The problem: Examine each line of the listing below. Copy those in which the string "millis" appears.

◆ ◆ ◆

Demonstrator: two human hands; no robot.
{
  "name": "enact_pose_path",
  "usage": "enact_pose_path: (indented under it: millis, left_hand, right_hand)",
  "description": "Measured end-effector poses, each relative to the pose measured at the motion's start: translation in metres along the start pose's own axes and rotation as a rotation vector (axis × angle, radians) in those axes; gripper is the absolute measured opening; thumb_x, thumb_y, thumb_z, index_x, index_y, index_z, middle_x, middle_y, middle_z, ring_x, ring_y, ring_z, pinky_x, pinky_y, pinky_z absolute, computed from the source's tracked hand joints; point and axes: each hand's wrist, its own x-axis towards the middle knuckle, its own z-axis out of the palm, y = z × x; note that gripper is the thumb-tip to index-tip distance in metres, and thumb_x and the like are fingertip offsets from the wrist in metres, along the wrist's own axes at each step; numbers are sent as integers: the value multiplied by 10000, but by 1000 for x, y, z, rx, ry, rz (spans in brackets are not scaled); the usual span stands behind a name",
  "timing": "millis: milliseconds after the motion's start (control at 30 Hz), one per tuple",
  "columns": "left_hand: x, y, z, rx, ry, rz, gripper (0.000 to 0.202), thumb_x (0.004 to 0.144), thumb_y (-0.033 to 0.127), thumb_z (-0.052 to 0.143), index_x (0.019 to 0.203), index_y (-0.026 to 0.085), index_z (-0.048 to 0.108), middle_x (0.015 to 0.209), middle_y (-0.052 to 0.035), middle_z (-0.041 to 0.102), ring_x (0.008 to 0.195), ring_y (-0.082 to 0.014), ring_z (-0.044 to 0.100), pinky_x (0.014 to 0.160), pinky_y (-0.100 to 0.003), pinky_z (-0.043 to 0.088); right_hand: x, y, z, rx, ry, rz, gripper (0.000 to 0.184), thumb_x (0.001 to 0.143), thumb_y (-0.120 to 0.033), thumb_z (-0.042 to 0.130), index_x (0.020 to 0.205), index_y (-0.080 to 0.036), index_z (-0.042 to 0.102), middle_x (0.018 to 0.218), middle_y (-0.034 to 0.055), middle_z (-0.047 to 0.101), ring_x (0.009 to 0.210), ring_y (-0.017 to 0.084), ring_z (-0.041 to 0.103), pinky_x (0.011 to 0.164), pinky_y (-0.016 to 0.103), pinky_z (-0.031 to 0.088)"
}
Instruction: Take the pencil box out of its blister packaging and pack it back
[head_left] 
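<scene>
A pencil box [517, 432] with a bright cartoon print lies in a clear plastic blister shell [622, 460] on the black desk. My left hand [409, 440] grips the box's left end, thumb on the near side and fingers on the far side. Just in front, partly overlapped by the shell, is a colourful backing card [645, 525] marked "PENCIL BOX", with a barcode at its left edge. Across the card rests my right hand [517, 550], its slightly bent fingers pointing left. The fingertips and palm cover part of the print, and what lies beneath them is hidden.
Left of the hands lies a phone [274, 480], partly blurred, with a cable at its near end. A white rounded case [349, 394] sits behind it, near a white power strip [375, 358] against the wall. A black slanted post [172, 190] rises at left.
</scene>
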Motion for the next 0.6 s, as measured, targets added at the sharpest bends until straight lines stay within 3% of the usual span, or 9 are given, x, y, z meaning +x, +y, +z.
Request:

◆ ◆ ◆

Exercise output:
  "usage": "enact_pose_path: (indented under it: millis, left_hand, right_hand)",
  "timing": "millis: milliseconds after the motion's start (control at 30 Hz), one per tuple",

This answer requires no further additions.